Seconds after the Dragon-bearing Falcon 9 rocket broke apart over the Atlantic Ocean, David Giger shouted into his headset, “Dragon is alive!”

In the decade since he joined the company straight out of graduate school, Giger had taken on management of the entire Dragon program, reporting directly to Elon Musk. He watched the CRS-7 launch from mission control in Hawthorne not with a particular role, but rather providing a leadership presence. Giger could sense the Dragon mission team, mostly younger engineers, freeze up as video showed debris from the rocket showering back to Earth.
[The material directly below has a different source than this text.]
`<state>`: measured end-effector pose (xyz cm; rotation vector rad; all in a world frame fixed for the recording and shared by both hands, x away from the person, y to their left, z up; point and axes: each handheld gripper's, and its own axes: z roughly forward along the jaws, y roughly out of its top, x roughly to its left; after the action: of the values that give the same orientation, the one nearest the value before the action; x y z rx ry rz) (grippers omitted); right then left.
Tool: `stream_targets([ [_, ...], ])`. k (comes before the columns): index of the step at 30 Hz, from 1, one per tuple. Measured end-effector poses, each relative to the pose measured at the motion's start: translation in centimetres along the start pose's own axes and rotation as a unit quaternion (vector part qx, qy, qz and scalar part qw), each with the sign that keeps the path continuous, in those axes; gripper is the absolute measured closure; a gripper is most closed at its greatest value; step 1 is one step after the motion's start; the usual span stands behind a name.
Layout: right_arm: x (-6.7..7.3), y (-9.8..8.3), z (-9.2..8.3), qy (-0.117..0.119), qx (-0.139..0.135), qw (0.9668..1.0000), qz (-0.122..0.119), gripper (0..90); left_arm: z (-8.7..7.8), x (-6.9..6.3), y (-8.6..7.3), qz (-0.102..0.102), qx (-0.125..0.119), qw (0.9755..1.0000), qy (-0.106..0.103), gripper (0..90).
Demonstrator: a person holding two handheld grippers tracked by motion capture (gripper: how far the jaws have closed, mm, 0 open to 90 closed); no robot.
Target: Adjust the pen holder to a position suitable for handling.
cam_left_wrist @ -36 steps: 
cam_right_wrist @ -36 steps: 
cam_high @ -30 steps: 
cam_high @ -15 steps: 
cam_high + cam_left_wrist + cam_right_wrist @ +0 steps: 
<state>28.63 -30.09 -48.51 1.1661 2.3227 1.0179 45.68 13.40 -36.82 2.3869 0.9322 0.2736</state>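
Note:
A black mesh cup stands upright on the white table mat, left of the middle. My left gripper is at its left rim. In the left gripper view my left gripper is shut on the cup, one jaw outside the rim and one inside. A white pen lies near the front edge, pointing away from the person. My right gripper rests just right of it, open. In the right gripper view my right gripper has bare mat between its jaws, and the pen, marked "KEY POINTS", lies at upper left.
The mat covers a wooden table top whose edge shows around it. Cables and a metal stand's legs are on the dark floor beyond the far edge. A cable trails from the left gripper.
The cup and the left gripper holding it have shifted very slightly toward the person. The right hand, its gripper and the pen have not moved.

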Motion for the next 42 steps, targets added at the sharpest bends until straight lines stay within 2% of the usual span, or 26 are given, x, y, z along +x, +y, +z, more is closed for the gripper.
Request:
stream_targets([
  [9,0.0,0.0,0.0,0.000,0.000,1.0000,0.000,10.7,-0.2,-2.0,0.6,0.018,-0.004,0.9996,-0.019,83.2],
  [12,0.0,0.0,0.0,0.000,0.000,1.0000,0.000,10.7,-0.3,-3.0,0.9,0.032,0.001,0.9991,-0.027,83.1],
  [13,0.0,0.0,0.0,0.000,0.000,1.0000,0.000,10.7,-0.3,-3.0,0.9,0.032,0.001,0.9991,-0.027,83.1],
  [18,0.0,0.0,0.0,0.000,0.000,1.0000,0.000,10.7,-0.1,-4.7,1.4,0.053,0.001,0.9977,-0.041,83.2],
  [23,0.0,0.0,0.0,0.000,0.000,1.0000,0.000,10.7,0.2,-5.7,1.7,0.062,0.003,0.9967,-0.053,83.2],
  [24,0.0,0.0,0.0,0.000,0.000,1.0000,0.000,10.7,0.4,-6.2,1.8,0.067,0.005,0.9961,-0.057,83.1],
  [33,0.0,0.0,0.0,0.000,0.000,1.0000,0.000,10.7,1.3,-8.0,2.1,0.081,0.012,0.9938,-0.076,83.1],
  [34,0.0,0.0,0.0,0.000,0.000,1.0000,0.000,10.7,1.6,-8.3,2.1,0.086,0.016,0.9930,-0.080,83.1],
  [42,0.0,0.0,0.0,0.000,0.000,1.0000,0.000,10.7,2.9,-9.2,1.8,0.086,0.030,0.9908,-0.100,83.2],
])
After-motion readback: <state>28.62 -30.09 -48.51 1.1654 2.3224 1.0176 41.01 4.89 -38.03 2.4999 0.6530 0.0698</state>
A lot of the people involved in the hairy early flights of Dragon, including the C2 mission in 2012, had moved on to other positions at SpaceX or departed.

“They were a great team, but I think everyone assumed it was over,” Giger said. Unlike a lot of his colleagues, Giger had endured some trying times at SpaceX, including three failures of the Falcon 1 rocket. After the Falcon 9 shattered, Giger noticed that Dragon continued to send data back. It had separated from the rocket and was flying some thirty miles above the Atlantic Ocean.
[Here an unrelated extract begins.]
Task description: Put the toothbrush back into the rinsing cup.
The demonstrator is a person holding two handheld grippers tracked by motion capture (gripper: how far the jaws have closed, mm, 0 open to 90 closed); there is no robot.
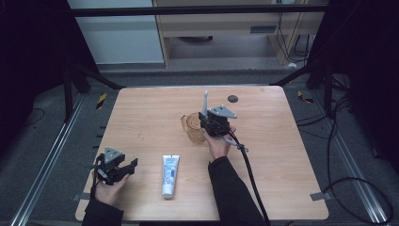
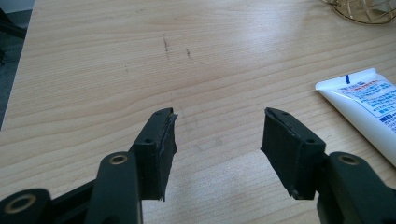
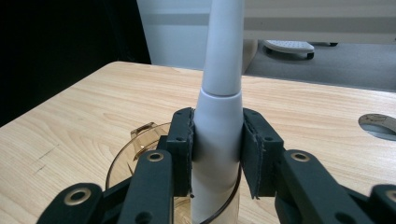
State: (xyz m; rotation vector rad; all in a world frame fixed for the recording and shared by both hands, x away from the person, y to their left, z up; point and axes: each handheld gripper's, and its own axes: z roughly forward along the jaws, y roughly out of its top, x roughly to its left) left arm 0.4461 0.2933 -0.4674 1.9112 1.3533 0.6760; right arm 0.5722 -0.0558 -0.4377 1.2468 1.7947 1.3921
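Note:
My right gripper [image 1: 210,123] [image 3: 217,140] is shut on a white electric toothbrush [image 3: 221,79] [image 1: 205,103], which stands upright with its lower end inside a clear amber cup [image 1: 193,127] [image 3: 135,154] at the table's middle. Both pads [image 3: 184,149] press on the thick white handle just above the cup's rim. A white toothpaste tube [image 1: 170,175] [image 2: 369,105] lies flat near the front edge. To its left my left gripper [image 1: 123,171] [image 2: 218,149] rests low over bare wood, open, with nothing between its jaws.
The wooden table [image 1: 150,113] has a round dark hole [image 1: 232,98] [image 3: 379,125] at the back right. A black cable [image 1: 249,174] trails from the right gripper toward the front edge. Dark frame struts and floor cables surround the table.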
The key to saving Dragon was opening its parachutes before it got too close to the ground. SpaceX had not anticipated such a contingency, nor planned to send commands to Dragon as it rode on the Falcon 9 rocket. But in an emergency, the Dragon control center could talk to Dragon using ground-based antennas. So controllers in California frantically worked to configure this communications system and command the two drogue parachutes to open. These are the small, precursor parachutes that stabilize the vehicle prior to deployment of Dragon’s three main parachutes.

The command was sent, but nothing happened. Dragon continued to dive.

For about two minutes after the rocket’s breakup, the plucky spacecraft faithfully relayed data. Then, less than a mile above the ocean, below the horizon from the Florida coast, the data stopped. The spacecraft and its 4,000 pounds of cargo plunged into the sea.